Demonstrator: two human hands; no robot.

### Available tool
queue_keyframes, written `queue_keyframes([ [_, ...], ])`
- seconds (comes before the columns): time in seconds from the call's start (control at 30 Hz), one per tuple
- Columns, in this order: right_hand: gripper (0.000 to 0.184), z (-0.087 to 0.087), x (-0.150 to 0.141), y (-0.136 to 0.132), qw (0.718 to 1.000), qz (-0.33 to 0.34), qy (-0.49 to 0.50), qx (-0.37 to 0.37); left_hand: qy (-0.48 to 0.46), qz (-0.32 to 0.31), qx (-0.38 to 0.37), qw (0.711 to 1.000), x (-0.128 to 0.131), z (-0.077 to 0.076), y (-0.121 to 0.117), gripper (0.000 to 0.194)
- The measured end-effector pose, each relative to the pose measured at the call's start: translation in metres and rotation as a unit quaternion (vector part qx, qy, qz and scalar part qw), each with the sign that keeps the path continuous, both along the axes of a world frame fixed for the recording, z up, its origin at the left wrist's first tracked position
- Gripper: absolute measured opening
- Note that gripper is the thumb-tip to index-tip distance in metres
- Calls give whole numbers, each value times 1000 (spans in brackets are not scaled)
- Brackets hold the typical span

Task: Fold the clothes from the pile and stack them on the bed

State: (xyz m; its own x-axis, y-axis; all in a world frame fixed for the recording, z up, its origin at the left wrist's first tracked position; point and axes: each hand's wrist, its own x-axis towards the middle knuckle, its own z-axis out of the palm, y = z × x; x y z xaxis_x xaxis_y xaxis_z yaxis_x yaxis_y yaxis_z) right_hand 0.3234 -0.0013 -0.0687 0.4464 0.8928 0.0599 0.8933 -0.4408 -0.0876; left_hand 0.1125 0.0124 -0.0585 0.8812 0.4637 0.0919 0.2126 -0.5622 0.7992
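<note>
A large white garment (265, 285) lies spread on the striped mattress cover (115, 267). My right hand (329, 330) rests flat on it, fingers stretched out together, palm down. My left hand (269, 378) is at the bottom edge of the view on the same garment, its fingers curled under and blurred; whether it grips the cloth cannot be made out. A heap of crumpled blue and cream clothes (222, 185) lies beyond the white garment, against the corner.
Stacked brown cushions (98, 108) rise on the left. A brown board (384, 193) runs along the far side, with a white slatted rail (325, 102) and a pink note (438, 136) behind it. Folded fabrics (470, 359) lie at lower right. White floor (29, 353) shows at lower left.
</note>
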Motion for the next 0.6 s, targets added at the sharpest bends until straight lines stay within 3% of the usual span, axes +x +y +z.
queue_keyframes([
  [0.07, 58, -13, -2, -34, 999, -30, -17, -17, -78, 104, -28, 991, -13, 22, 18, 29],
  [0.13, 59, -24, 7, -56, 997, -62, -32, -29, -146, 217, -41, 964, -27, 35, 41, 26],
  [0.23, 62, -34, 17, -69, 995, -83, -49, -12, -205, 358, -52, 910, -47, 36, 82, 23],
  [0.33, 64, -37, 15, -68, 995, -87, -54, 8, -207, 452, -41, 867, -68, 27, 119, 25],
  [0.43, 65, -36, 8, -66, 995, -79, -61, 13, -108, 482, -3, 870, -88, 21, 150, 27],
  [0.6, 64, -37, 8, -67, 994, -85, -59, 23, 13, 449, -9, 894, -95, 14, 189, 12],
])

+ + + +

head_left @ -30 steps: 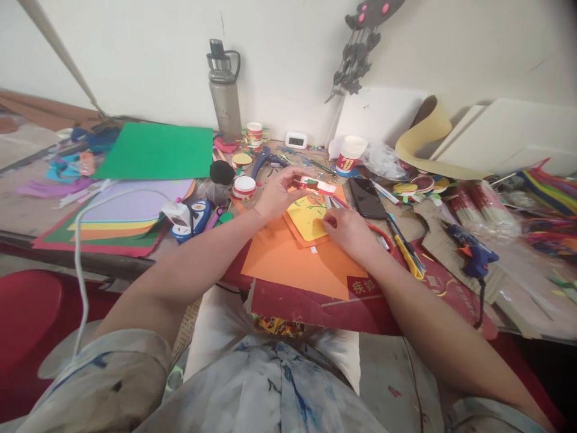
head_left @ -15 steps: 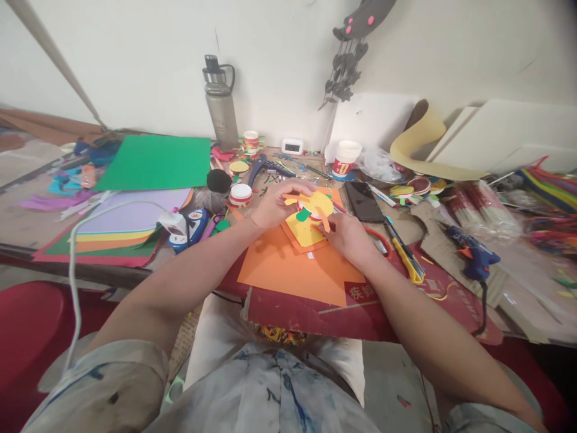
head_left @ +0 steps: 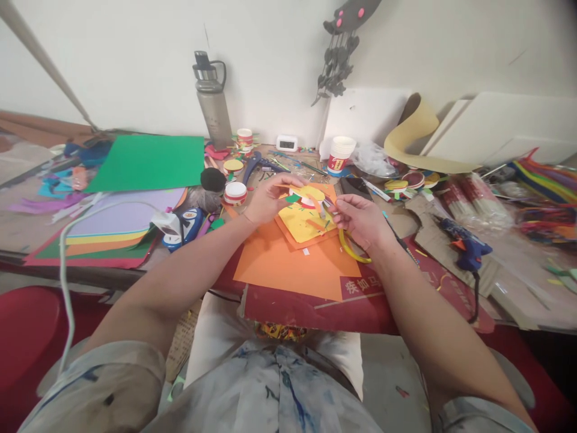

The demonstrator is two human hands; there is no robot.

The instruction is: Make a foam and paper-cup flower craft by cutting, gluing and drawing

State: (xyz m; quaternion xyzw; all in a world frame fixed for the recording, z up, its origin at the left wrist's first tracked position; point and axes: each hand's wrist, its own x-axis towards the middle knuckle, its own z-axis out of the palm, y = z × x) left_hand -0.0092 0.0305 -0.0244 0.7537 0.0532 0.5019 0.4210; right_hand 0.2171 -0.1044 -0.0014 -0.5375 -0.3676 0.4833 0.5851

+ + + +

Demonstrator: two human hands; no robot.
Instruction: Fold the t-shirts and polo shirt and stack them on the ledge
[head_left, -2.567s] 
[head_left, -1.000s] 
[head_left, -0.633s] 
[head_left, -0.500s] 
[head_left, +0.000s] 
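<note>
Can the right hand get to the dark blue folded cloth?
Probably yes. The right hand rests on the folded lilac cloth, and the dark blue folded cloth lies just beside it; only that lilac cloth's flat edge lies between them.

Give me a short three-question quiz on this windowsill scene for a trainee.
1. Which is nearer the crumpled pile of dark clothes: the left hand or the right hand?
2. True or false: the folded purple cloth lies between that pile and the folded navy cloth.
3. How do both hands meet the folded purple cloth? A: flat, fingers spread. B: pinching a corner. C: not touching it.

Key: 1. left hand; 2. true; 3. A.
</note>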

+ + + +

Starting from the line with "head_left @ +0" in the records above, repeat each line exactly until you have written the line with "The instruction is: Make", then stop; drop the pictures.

head_left @ +0 steps: 

The demonstrator is two human hands; there is no robot.

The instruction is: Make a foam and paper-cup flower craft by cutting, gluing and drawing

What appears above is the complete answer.